For the impact of the Indian Ocean on East Asian climate, Yang et al. (2009) suggested that an Indian Ocean basin mode of SSTA (IOBM) following ENSO can induce robust climate anomalies over the Indo-western Pacific region and also affects the midlatitude atmospheric circulation in summer. They noted that the IOBM persists from spring to summer, and a warm IOBM can induce a new atmospheric heating source in South Asia through a positive feedback. This new atmospheric heating source generates an anomalous high to its northwest over western Central Asia, which in turn generates an eastward downstream atmospheric wave train, affecting the midlatitude atmospheric circulation. This wave train (see Fig. 2 of Yang et al. 2009) to some extent is analogous to the wave train associated with the ENSO-unrelated portion of the Indian summer monsoon variation shown in Hu et al. (2005; see their Fig. 4), implying the possible impact of the Indian Ocean and/or Indian summer monsoon on East Asian climate variability. Recently, Li et al. (2013) showed that the effects of spring Indian Ocean and Pacific SSTAs on summer precipitation in China are qualitatively opposite. When the ENSO-unrelated part of SST in the Indian Ocean is above normal, rainfall decreases south of the Yangtze River, in most areas of Inner Mongolia, and in some parts of Liaoning Province, and rainfall increases in the Yangtze River valley, parts of southwestern and northern China, northeastern Inner Mongolia, and Heilongjiang Province.
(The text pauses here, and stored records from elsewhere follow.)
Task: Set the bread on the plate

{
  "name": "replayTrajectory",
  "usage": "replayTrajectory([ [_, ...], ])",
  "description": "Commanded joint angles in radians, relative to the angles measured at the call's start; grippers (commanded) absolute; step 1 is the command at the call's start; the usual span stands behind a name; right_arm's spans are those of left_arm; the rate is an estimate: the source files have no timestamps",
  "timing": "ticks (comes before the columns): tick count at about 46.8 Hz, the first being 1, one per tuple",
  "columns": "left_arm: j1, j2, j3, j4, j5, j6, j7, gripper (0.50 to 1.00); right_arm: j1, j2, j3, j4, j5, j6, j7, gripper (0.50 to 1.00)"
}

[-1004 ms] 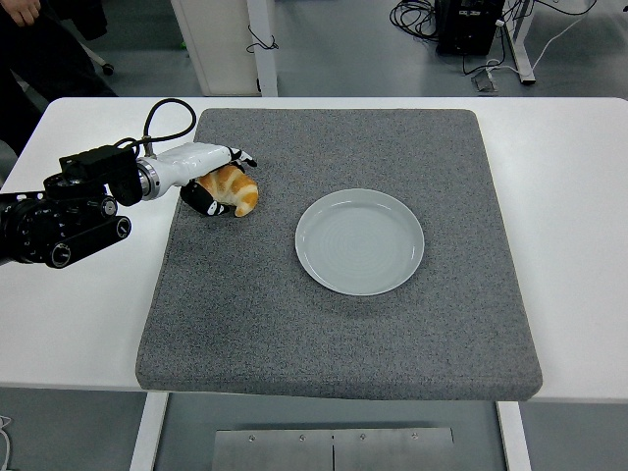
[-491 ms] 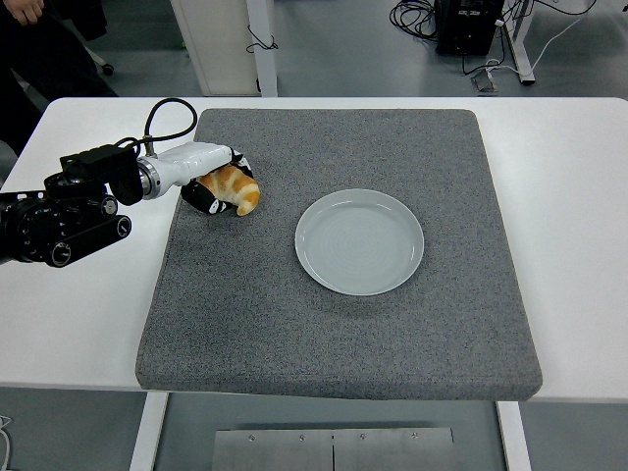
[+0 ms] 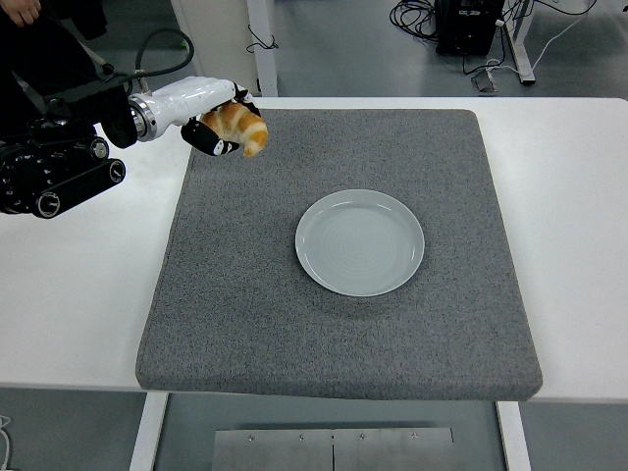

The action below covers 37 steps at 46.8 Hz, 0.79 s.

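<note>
Left hand [image 3: 218, 123] fingers curl around the golden, crescent-shaped bread [image 3: 239, 126] above the nubbly grey mat [image 3: 334, 324], well apart from the smooth round plate [image 3: 359, 241]

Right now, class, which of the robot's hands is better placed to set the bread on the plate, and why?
The left. The left hand already grips the bread, above the grey mat's far-left corner; the plate lies empty to its right. No right arm shows.

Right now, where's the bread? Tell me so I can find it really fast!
Find the big grey mat on the white table. Above its far left corner, the robot's left hand holds the bread. It's the only golden-brown thing there.
</note>
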Motion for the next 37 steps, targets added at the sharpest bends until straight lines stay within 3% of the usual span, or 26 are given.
replayTrajectory([
  [1,-0.036,0.026,-0.009,-0.004,-0.002,-0.033,-0.009,0.5,-0.001,0.0,0.0,0.002,0.0,0.0,0.0,1.0],
  [12,-0.111,0.066,-0.098,-0.004,-0.002,-0.136,-0.052,0.5,-0.001,0.0,0.0,0.0,0.001,-0.002,0.0,1.0],
  [37,-0.162,0.049,-0.155,-0.021,0.002,-0.158,-0.055,0.5,0.0,0.0,0.0,0.0,0.0,0.0,0.0,1.0],
])
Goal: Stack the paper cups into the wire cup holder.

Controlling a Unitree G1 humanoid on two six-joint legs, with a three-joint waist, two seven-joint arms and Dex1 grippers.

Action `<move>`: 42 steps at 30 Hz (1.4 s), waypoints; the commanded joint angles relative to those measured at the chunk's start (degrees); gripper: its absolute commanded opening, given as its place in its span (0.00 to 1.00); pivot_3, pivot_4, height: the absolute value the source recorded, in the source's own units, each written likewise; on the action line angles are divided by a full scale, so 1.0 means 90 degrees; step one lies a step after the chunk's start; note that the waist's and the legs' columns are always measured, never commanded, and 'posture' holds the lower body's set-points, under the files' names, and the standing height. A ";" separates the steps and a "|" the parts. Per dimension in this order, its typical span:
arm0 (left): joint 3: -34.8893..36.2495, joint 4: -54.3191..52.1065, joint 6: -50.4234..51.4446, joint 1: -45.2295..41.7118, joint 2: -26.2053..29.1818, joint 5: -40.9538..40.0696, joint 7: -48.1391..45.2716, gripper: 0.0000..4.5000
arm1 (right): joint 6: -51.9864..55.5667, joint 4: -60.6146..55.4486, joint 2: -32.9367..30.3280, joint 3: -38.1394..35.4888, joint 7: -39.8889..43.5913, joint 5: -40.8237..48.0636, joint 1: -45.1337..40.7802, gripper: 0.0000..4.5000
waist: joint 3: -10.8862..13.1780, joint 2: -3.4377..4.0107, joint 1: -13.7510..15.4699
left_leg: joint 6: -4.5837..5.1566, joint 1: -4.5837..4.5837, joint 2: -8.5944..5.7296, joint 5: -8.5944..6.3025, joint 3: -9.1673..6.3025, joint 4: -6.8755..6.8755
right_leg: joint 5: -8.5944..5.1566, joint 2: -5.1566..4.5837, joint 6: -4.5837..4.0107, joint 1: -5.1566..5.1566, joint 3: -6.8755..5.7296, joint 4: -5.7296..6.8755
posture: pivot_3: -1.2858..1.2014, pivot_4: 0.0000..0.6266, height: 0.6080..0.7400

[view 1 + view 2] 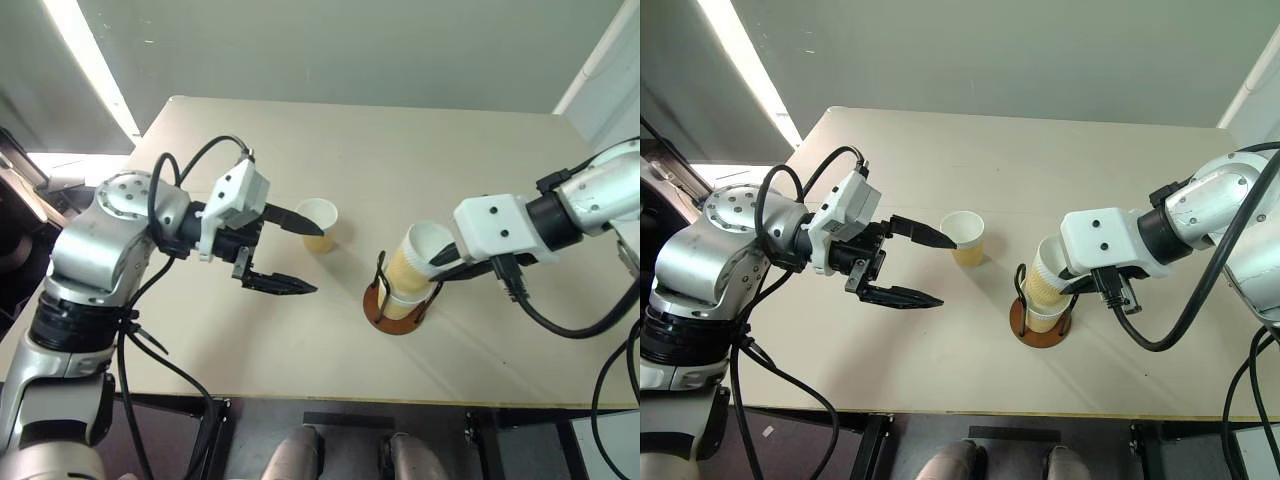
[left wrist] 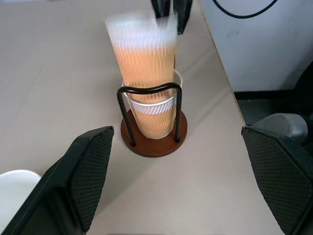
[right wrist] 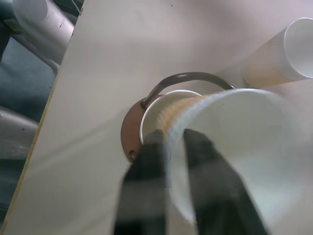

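One paper cup stands upright on the table, tan outside and white inside. My left gripper hovers open just beside it, one fingertip over its rim. The wire cup holder, a reddish-brown disc with black wire loops, holds a second paper cup. A third paper cup leans tilted with its bottom inside that one. My right gripper is shut on its rim, one finger inside and one outside the wall. In the left wrist view the holder sits between my wide-spread fingers.
The beige table stretches bare behind the cups. Its front edge runs close below the holder. A grey floor and a white wall edge lie beyond the far side.
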 commanded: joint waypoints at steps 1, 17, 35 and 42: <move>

The rainfall anomaly pattern appears with opposite signs when the Pacific SST (particularly those in the Niño-3.4 region) is above normal.

Overall, the internal dynamical processes in the mid-to-high latitudes seem to play a dominant role in summer climate variability in northeast China at interseasonal and interannual time scales and external remote forcings from the mid-to-low latitudes may play a secondary role (Gao et al. 2014). As such, accurate prediction of summer climate variability in northeast China is extremely challenging. It is thus necessary to seek some regional precedent signals that may help to enhance the prediction skill. In this work, we demonstrate the connection of summer rainfall variability in northeast China with precedent spring rainfall variability in the Huang-Huai region. It is suggested that the latter can be used as another and even better predictor for the former besides the SSTA in the tropical Indian Ocean. The analyses are based on observational data and model simulations. The paper is organized as follows. Datasets are described in section 2, followed by the results in section 3. Conclusions with some discussion are given in section 4.

2. Data

The following monthly mean data are adopted in this work: (i) analyzed precipitation from gauge observations (PREC; Chen et al. 2002); (ii) geopotential height and wind at 850 hPa (H850 and uv850) and soil moisture at 0–10 cm from the National Centers for Environmental Prediction (NCEP)–National Center for Atmospheric Research (NCAR) reanalysis (Kalnay et al. 1996); and (iii) National Oceanic and Atmospheric Administration (NOAA) extended reconstructed SST version 3b (ERSSTv3b; Smith et al. 2008). The precipitation data span from January 1948 to August 2013, and the NCEP–NCAR reanalysis data and SST cover the period January 1949–August 2013.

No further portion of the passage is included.